I am working hard at developing a video stimulus program for training and testing the local sign language interpreters. Right now I'm working on a series on classifiers using pictures of objects in life (still lifes if you will.) I will show these pictures to Deaf people and ask them to describe on video what they see. Then I will show the same still life pictures to interpreters and students and ask them to sign what they see and to compare themselves to the Deaf models. The very concept of having video stimulus materials is brand new to Cambodian sign language interpreters.

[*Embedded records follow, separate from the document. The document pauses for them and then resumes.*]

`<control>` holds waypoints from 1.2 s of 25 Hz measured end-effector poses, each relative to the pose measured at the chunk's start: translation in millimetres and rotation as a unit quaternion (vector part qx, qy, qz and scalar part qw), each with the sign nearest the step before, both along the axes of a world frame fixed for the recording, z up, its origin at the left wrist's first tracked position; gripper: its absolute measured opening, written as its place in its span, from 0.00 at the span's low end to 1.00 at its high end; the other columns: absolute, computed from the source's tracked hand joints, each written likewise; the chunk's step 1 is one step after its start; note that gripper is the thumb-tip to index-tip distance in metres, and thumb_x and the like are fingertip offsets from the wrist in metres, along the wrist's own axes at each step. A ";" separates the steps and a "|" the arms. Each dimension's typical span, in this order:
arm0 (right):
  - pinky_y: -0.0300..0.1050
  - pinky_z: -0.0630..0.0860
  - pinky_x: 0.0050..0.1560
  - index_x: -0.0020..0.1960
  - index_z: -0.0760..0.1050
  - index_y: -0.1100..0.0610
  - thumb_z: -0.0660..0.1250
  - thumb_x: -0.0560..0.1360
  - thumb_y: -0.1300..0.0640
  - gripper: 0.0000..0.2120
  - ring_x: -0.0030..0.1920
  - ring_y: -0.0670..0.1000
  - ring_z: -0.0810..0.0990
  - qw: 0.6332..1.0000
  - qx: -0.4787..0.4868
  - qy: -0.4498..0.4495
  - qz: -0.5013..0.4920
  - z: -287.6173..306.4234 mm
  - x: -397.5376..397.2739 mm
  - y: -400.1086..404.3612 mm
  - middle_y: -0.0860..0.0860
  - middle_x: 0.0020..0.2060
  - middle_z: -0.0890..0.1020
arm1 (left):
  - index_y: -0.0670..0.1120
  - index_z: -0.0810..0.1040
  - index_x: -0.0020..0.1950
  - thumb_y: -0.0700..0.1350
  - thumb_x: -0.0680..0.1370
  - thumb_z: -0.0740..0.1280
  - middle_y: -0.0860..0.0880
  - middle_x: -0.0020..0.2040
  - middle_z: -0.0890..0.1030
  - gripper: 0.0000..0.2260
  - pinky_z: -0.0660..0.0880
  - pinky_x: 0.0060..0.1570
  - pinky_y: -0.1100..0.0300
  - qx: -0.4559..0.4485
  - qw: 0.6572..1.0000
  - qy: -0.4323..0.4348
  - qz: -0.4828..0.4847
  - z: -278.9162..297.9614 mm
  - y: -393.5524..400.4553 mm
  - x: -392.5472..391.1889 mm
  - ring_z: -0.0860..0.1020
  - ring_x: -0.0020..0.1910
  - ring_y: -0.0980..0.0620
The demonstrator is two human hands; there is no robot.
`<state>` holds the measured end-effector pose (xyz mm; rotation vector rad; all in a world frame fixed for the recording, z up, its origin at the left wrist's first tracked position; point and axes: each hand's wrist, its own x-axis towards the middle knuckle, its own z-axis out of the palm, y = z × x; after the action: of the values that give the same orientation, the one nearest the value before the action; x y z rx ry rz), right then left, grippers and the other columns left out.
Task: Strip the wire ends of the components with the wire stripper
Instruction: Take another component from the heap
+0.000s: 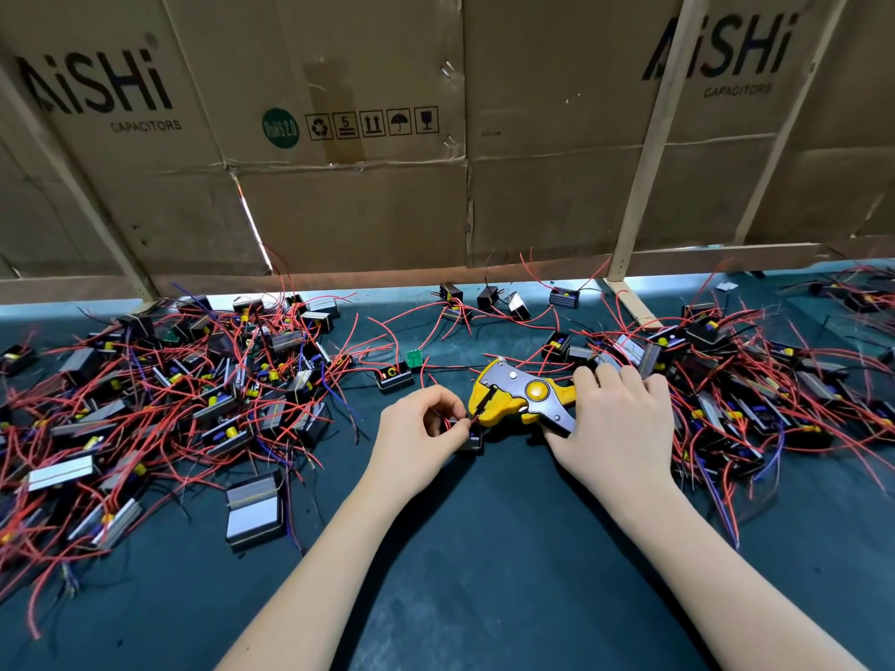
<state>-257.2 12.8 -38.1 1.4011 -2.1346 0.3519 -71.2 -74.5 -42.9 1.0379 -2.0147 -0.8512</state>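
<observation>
- Yellow and grey, the wire stripper (520, 397) lies between the two hands, near the middle of the dark desk (484, 549).
- The right hand (617, 423) is wrapped round its handles, which point right; its head points left.
- The left hand (419, 431) pinches a red wire (472, 420) whose end sits in the stripper's black jaws.
- That wire's black component (472, 440) rests just right of the left hand, under the stripper's head.
- Heaps of red-wired components (193, 394) lie far left and far right.
- Cardboard boxes (339, 138) stand behind.
</observation>
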 end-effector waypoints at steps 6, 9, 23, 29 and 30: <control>0.50 0.68 0.41 0.33 0.74 0.59 0.81 0.54 0.42 0.25 0.33 0.57 0.78 1.000 0.017 -0.008 0.001 3.8 -2.8 1.5 0.55 0.28 0.77 | 0.46 0.79 0.39 0.37 0.71 0.73 0.58 0.26 0.73 0.05 0.63 0.30 0.70 0.003 1.000 0.002 0.001 -0.8 -0.8 -1.1 0.65 0.26 0.58; 0.48 0.65 0.42 0.34 0.76 0.55 0.77 0.60 0.38 0.22 0.35 0.56 0.80 0.999 0.050 -0.016 -0.005 6.0 -4.2 -0.2 0.52 0.30 0.79 | 0.46 0.79 0.39 0.37 0.71 0.73 0.52 0.32 0.77 0.05 0.63 0.31 0.70 0.005 1.000 0.000 -0.005 -0.8 -1.2 -0.6 0.65 0.27 0.58; 0.53 0.66 0.47 0.45 0.76 0.61 0.75 0.62 0.36 0.29 0.43 0.59 0.76 0.999 0.012 -0.014 -0.044 -3.1 -12.8 -4.8 0.58 0.39 0.78 | 0.49 0.80 0.39 0.38 0.72 0.72 0.56 0.31 0.76 0.07 0.66 0.34 0.67 0.030 0.998 -0.017 -0.046 -0.1 -7.9 7.4 0.67 0.29 0.57; 0.53 0.66 0.46 0.44 0.76 0.60 0.76 0.62 0.38 0.26 0.44 0.60 0.76 0.999 -0.032 0.006 0.010 -4.1 -5.4 -11.2 0.58 0.41 0.79 | 0.50 0.81 0.36 0.41 0.71 0.75 0.52 0.30 0.75 0.07 0.66 0.35 0.61 0.058 0.997 0.009 -0.042 -0.4 -10.6 6.6 0.68 0.30 0.54; 0.53 0.65 0.46 0.44 0.76 0.60 0.76 0.61 0.39 0.26 0.44 0.60 0.77 0.999 -0.045 0.014 0.023 -4.0 -3.7 -11.8 0.58 0.41 0.79 | 0.51 0.81 0.35 0.41 0.71 0.76 0.51 0.30 0.75 0.08 0.66 0.36 0.61 0.066 0.997 0.020 -0.036 -0.4 -10.3 5.9 0.68 0.30 0.54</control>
<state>-260.9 1.0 -42.1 1.3970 -2.0401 0.4380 -65.3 -84.8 -43.3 1.0181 -1.9948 -1.0473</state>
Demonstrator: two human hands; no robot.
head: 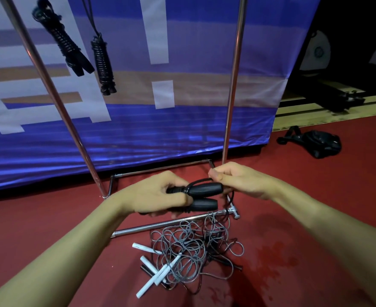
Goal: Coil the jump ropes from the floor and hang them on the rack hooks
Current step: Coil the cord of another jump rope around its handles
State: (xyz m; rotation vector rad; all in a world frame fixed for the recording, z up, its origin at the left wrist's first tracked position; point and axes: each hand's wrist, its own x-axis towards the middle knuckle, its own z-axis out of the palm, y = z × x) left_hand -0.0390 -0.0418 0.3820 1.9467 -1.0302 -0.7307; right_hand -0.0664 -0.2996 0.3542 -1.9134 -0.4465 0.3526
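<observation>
My left hand [158, 193] grips the two black handles of a jump rope [204, 189], held side by side in front of the rack's base. My right hand [233, 178] pinches that rope's black cord just right of the handles; the cord trails down to the floor. Below my hands a tangled pile of grey ropes [189, 247] with white handles [158, 273] lies on the red floor, with some black cord mixed in. Two coiled black ropes [67, 43] [102, 63] hang from the top of the metal rack [233, 85].
The rack's chrome base bars [160, 224] lie on the floor right by the rope pile. A blue and white banner [160, 120] stands behind the rack. A black bag [320, 142] lies on the red floor at the right, near wooden boards.
</observation>
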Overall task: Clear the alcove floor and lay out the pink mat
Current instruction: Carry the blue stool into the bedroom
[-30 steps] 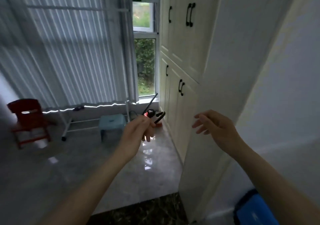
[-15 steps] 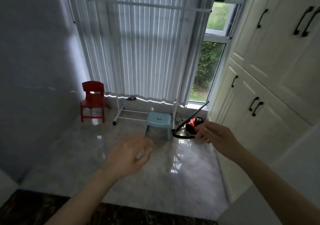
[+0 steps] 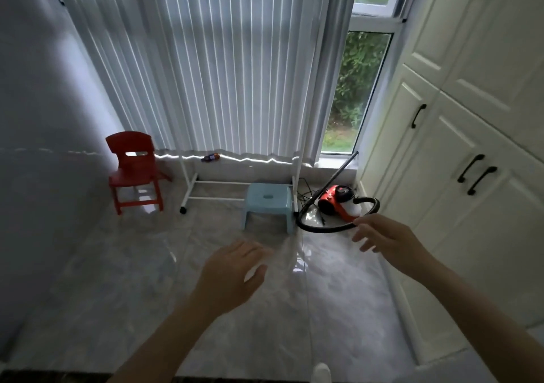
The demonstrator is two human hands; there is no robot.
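Reaching forward over the glossy grey alcove floor (image 3: 117,294), both of the person's bare arms stretch out from the bottom of the view, and neither hand holds anything. The left hand (image 3: 232,267) hovers palm-down above the tiles with its fingers loosely spread and the thumb out to the right, slightly blurred. The right hand (image 3: 382,238) is raised nearer the cabinets, fingers straight and fanned wide, its fingertips in front of the black hose (image 3: 321,229) of a small red vacuum cleaner (image 3: 334,200); whether they actually touch the hose cannot be told from this angle. The hose curls in a loop on the floor around the vacuum, and a black wand (image 3: 338,176) leans up toward the window sill. Just left of the vacuum stands a pale blue plastic stool (image 3: 269,200), close against the foot of a white wheeled rack (image 3: 188,185) that runs along the base of the window. A red child's chair (image 3: 134,170) sits in the far left corner beside the grey wall. A small bottle (image 3: 210,157) lies on the sill under the hem of the long white curtain (image 3: 220,58), and an uncovered window (image 3: 362,88) shows greenery outside. Cream cabinets (image 3: 471,117) with black handles line the right side. The pink mat does not appear anywhere in this view.
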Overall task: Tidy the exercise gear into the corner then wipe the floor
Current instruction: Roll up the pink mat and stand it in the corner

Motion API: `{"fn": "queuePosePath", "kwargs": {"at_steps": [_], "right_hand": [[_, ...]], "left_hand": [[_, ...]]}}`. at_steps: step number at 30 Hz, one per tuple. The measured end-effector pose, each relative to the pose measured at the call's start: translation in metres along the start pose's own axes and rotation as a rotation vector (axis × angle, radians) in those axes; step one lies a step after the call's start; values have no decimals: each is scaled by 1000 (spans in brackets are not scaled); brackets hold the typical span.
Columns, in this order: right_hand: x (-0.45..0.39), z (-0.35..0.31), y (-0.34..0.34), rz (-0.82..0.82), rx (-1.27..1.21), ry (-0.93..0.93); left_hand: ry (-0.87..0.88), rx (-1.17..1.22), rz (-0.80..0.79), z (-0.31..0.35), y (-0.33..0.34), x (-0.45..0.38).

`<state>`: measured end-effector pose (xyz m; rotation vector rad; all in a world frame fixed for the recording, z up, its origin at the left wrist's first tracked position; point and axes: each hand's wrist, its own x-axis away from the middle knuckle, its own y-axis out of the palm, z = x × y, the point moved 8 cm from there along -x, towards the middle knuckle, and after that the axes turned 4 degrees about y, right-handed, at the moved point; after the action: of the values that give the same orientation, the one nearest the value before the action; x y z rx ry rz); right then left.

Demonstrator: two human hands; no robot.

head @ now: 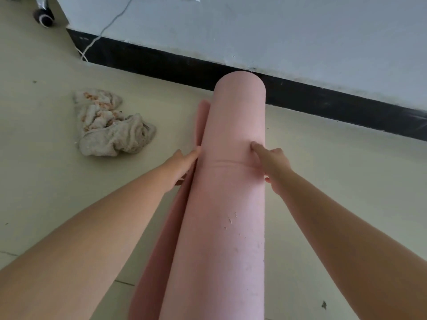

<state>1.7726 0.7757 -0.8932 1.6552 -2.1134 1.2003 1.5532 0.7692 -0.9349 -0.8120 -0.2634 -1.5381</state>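
A pink exercise mat (233,181), rolled into a thick tube, runs from the bottom of the view toward the wall, with a loose flap showing along its left side. My left hand (182,165) lies flat against the roll's left side at the flap. My right hand (270,162) presses on the roll's right side, its index finger pushed into the foam. A crumpled whitish cloth (111,125) with orange flecks lies on the floor left of the mat, apart from both hands.
A pale wall (300,38) with a black skirting board (175,65) runs diagonally across the far side. A white cable (101,33) hangs down the wall to the floor. A chair castor (44,17) stands at the top left. The floor (323,158) is pale tile.
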Motion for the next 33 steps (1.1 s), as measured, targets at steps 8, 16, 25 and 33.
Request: {"fn": "queuePosePath", "kwargs": {"at_steps": [8,16,25,33], "right_hand": [[19,1,-5,-78,-150,-81],[90,-75,-58,-94,-231,-342],[192,-191,-161,75,-271,-703],[199,-198,-184,-13,-302,-672]], "left_hand": [[75,149,-72,28,11,38],[336,146,158,133,-30,104],[784,198,263,282,-67,222],[839,92,152,291,-52,237]]}}
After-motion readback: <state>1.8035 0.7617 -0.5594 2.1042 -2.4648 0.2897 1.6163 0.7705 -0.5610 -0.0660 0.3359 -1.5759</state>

I hope that I can leave something worth Deaf DEvelopment Program's time and effort for having me here.
A bunch of us are going to a conference on sign language research and sign language interpreting in Kuala Lumpur Malaysia at the end of the month. We had a meeting at DDP between all of us who are going. Several going have never been on an airplane before. Nor have they ever attended a large international conference. So we gave them an idea about what might happen in the plane and at the conference. Not things like we're gonna crash and the plane is going to break up into a million pieces, though I can imagine some believing that. Rather we have to remind people that airplanes are air conditioned and it will be worth the time to bring a sweater. We also have to remind people that they must bring their passports or we will leave them.... Human nature being forgetful :*)
Some of you may have heard me tell stories about the hill tribe people I accompanied to the Bangkok airport back in the early eighties. The refugees had never really been outside their own communities before they had to flee for their lives to relatively safe Thailand. They most certainly had never been in an air conditioned building before and they could hardly have imagined being on an airplane.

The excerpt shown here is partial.